A recent review by Wong et al highlighted the scarcity of reports on jejunal atresias, with most cases managed by web excision. 6 However, some authors opted for resection and anastomosis—either end-to-end or side-to-side in cases with a markedly dilated proximal segment. 1 4 14 15 In our series, one patient underwent web excision while the other, who had double webs, required segmental resection and anastomosis. While enterotomy with web excision reduces the risk of leakage due to fewer sutures and by maintaining natural alignment, resection, and anastomosis of the ectatic bowel, though associated with a higher risk of leakage, help restore effective peristalsis and also secures the anastomosis by minimizing the luminal diameter discrepancy. Among the two previously reported cases of double jejunal web in English literature, one was managed with segmental resection, while the other underwent web excision. 7 8 Previous studies have shown no significant difference in outcomes between patients managed with web excision and those undergoing resection with anastomosis. 15
In the second case, tapering jejunoplasty was initially avoided to minimize suture lines and reduce the risk of leakage in a malnourished patient.
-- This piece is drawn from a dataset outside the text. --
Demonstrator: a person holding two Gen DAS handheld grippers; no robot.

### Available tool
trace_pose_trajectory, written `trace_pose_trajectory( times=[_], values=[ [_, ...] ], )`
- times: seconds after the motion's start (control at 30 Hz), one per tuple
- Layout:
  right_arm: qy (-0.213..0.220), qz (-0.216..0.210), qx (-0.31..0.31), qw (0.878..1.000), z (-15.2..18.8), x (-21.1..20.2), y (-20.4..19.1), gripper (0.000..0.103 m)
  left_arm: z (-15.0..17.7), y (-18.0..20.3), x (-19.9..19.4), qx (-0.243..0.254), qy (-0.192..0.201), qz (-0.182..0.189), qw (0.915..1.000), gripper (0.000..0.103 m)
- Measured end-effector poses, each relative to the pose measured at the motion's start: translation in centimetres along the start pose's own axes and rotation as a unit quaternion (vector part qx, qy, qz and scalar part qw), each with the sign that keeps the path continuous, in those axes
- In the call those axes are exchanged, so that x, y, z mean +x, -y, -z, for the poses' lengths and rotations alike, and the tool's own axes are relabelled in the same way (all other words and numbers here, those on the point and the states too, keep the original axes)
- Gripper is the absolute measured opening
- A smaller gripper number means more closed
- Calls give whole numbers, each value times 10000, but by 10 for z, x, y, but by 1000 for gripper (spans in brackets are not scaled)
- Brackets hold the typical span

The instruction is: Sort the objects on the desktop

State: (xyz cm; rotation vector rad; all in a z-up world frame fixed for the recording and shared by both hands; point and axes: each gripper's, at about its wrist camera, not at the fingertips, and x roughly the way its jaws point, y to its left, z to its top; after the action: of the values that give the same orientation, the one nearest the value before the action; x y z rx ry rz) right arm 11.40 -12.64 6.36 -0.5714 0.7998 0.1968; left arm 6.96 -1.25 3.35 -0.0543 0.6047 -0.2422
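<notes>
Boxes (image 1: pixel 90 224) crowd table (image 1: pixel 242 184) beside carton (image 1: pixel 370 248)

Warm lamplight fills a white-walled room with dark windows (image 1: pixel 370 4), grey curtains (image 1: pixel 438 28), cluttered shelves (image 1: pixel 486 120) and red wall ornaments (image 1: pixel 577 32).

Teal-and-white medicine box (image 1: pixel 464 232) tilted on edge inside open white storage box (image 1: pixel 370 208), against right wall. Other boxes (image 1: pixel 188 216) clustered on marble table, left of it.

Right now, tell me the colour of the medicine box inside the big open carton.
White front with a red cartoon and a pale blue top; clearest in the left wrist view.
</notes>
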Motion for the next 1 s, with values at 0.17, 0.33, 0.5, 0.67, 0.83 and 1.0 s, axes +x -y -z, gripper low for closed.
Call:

However, during reoperation, jejunoplasty was the preferred approach to preserve the remaining bowel length. Wong et al also performed tapering jejunoplasty after en bloc resection of the atretic part. 6
Surgical excision remains the mainstay of treatment for jejunal webs, though various approaches have been described, including endoscopic laser therapy and combined laparotomy with endoscopy. 11 Most cases of jejunal web with delayed presentation recover well postoperatively, except for a few who had postoperative complications, such as anastomotic leakage, postoperative ileus, and sepsis. 3 Our patient with double webs had a complicated postoperative course due to anastomotic disruption. However, all the reported cases of delayed presentation of jejunal web were discharged from the hospital with full recovery. 1 3
Conclusion
Delayed presentation of jejunal web with central fenestration, though rare, should be considered in cases of chronic vomiting and failure to thrive. Timely diagnosis with appropriate imaging and surgical intervention, whether by web excision or resection, typically leads to good outcomes.
Footnotes
Conflict of Interest The authors declare that they have no conflict of interest.
Contributors' Statement U.H.: Conceptualization, data curation, formal analysis, investigation, writing–original draft, writing–review and editing. M.H.: Formal analysis, supervision, validation. S.A.M.: Resources, supervision. K.H.: Resources, supervision. Z.H.C.: Formal analysis, supervision.
Importance for the Pediatric Surgeon.
Jejunal webs with central apertures may present beyond the neonatal period with subtle, non-specific symptoms, leading to diagnostic delays. Awareness of this rare entity is crucial for pediatric surgeons to ensure timely diagnosis and appropriate surgical management.